Whereas Eric André… I know exactly what I’m trying to achieve, whether I’m hitting it or not. I don’t feel the pressure of trying to help somebody else with their project. … I try not to think too much about the budget or the scope. If you’re only looking at that, it’s like a bit of a distraction. I think you gotta look at the creative first and just figure out what’s best for the creative.

I feel like that is the dream and the goal.

Right. So [otherwise], I’m just trying to get in that next Daniels movie. Shit, Everything Everywhere [All at Once]!

Your former editor Paul Rogers just won the Oscar for that movie! What was that like to see?

We gave him his first paying job. We’re the first people to pay him. It brought a tear to my eye.

I texted him, like, 50 times this morning. He hasn’t written me back. I’m fucking pissed. You Hollywood motherfucker. You turn on me?
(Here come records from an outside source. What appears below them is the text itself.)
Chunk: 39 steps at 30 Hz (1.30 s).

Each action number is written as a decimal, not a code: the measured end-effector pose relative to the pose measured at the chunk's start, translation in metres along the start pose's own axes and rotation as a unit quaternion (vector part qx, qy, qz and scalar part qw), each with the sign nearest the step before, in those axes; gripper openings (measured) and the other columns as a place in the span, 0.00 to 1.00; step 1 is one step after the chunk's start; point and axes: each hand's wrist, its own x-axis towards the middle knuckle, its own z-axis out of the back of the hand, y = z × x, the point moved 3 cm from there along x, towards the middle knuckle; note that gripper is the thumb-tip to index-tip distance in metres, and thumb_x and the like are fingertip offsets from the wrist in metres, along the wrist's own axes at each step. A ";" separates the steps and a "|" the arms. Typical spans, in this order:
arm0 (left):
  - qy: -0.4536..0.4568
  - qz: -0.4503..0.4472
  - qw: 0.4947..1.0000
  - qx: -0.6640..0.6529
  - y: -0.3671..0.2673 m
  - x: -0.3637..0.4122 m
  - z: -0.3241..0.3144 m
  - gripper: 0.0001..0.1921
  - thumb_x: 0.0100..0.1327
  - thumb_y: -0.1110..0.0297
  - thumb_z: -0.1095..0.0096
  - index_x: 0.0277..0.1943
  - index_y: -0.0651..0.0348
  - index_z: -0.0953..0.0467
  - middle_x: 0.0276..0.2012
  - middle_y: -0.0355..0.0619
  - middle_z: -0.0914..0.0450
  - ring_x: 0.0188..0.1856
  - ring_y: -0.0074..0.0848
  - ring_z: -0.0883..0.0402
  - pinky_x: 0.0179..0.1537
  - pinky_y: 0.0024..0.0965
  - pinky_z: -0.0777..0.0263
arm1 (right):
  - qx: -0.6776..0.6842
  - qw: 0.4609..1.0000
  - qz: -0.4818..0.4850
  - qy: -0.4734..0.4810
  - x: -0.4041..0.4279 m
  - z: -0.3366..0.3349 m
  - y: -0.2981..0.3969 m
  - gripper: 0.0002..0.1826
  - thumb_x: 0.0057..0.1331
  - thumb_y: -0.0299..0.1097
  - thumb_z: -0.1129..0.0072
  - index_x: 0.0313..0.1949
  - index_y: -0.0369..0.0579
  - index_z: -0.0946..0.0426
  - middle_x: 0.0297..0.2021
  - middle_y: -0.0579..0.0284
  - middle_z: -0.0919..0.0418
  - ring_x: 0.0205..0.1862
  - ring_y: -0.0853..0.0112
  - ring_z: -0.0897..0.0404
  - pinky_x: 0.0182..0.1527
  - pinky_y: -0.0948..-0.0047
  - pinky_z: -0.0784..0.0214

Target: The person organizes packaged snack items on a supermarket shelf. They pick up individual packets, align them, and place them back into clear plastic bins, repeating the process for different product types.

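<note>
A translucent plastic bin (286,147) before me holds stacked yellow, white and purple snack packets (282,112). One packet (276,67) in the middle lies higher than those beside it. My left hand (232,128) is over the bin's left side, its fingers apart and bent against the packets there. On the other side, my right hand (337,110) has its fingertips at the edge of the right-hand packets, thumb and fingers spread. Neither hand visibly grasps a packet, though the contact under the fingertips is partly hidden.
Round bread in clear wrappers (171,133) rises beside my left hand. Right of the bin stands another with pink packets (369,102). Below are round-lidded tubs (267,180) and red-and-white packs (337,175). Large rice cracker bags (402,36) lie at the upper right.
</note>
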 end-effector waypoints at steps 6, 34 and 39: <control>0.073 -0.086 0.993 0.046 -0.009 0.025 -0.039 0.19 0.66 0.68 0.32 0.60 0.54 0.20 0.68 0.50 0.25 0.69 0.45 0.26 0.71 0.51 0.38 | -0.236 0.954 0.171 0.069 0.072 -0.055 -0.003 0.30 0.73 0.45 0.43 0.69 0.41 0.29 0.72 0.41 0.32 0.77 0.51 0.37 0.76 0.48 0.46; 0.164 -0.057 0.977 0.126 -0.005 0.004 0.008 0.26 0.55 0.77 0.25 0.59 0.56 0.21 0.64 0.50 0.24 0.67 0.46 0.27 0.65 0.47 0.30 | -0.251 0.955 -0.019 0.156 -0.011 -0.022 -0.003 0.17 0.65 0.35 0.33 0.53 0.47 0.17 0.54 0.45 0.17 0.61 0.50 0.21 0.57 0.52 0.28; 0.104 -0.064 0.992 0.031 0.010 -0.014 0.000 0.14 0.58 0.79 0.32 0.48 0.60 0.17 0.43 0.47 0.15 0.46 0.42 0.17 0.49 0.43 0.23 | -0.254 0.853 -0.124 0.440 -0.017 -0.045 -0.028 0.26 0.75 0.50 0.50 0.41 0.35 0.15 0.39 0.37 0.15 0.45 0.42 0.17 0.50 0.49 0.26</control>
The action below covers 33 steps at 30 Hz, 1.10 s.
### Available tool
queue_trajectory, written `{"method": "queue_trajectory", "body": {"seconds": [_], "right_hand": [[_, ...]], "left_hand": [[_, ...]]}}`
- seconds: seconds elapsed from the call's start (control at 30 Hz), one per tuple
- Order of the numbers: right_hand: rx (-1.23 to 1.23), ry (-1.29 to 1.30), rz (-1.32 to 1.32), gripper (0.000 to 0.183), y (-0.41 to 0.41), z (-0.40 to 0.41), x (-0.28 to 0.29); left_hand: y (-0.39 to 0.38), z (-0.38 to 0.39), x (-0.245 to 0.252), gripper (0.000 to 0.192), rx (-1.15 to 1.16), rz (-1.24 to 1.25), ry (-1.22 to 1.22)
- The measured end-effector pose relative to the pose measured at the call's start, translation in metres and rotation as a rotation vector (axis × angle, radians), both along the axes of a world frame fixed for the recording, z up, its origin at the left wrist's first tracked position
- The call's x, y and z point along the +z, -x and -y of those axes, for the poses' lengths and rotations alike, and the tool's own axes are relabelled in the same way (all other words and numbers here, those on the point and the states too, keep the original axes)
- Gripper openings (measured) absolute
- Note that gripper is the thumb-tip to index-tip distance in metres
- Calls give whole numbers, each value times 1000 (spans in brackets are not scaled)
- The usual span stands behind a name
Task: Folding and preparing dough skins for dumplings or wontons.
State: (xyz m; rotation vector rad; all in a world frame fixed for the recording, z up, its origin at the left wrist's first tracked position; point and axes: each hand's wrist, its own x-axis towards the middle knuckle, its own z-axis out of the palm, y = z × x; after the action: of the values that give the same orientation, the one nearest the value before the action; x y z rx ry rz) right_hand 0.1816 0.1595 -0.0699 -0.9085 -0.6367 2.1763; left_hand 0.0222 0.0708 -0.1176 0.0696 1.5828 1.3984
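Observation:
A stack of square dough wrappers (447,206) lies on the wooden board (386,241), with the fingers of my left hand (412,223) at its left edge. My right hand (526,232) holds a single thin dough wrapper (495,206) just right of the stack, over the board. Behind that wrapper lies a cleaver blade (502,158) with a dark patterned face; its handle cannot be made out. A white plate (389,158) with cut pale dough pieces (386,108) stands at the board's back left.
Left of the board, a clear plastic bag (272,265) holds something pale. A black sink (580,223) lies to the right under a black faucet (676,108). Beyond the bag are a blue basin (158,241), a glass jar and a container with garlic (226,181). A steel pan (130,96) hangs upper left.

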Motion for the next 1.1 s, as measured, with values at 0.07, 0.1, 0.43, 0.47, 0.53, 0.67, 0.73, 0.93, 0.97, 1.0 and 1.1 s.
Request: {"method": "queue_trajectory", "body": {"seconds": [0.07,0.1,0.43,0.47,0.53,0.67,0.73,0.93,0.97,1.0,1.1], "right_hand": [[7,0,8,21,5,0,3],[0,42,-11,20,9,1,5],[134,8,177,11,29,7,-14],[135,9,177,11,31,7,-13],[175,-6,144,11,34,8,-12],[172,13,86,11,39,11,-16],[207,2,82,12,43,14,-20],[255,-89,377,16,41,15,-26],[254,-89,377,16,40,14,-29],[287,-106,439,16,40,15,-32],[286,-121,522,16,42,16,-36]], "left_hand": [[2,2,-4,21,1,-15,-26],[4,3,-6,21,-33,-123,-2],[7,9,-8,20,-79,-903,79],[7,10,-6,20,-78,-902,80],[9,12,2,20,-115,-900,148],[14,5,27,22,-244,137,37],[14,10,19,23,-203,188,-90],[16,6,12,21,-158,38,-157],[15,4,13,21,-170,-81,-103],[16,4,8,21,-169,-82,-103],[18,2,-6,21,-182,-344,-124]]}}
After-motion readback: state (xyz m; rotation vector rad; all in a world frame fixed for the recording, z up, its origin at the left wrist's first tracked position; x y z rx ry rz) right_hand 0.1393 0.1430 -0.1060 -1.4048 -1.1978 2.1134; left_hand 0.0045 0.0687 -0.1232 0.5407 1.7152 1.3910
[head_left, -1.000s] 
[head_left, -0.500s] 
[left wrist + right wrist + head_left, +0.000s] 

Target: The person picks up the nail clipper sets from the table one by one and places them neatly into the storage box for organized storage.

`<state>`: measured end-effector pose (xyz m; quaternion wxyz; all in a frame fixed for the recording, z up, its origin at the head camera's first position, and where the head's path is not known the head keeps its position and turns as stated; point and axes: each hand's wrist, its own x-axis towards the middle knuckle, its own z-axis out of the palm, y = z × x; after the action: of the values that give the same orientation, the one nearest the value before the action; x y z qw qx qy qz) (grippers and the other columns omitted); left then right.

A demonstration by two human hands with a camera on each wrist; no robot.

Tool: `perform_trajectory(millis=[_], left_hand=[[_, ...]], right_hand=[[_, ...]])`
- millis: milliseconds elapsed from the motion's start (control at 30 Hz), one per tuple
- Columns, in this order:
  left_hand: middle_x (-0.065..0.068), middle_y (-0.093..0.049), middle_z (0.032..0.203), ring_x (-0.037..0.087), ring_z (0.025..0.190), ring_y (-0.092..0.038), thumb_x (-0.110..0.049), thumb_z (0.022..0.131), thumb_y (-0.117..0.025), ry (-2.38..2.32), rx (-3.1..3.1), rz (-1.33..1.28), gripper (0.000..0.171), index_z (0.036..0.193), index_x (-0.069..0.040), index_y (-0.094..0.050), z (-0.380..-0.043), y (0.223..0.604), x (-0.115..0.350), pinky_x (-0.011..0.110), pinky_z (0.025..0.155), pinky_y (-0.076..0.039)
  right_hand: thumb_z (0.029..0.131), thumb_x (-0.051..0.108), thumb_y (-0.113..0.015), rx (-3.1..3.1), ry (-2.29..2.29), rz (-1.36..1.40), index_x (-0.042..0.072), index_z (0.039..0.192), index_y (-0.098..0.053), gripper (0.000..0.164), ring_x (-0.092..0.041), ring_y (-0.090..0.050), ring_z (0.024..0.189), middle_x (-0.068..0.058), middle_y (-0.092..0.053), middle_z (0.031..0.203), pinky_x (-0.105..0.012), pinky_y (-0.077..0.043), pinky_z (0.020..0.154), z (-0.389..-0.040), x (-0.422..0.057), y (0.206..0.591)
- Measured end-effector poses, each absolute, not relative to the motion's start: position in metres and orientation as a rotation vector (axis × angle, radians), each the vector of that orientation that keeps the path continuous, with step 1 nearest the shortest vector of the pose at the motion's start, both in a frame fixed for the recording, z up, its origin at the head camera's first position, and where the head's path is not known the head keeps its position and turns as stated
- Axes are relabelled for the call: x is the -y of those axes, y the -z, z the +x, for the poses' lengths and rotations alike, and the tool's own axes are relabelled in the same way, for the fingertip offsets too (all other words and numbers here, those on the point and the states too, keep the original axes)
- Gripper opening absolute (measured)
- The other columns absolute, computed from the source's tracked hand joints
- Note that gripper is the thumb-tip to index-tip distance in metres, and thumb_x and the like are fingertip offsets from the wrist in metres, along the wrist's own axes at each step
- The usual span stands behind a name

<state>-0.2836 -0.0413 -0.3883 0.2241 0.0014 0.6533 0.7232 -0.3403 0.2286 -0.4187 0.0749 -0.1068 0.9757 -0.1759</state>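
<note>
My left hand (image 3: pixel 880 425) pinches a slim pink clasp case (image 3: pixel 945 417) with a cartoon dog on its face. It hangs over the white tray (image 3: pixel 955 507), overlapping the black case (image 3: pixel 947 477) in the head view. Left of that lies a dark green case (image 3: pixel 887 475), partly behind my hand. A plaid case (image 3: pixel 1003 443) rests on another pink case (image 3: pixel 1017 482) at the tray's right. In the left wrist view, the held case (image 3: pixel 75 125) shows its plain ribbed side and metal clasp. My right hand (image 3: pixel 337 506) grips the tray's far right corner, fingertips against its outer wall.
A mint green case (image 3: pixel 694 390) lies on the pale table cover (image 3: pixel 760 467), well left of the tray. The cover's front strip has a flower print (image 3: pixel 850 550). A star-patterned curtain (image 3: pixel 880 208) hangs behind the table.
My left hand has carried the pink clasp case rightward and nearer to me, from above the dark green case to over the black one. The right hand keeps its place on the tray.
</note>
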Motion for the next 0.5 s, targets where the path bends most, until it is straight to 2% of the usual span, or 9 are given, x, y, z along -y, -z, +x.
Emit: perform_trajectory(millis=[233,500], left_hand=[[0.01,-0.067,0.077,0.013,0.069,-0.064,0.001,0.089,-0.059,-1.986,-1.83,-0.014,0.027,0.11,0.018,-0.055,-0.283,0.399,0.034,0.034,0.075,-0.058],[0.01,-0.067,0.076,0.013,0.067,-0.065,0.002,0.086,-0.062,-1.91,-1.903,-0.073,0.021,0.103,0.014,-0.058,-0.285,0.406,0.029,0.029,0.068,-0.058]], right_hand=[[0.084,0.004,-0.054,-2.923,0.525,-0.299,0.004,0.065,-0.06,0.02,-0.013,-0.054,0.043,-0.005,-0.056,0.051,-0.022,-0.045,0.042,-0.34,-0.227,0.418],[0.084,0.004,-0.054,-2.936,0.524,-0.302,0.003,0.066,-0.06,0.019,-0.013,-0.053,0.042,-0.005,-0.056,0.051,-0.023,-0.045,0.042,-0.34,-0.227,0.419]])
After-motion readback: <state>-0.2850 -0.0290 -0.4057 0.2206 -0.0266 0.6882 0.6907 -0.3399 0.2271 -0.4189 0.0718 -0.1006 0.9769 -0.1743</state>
I pulled you out of the gutter!” No, I texted him, and he’s very sweet.

There’s all these tweets, like, “Damn, the editor from Everywhere!” Paul’s been married for like a decade, [and] all the tweets are like, “Damn, Paul’s hot.” “Who’s the editor from EEIAOEB? He’s hot!” So I texted [one of the] Daniels this morning, [and] I was like, “Thank you for jeopardizing Paul’s marriage, in the best way.”

You’ve worked with a lot of different people on the show who have gone on to become big in their own right. Paul Rogers won an Oscar. Hannibal took down Bill Cosby.

Hannibal said one time on stage, “The Eric André Show is the only show where the co-host is significantly richer than the host. The Ed McMahon has way more money than the Johnny Carson [does].”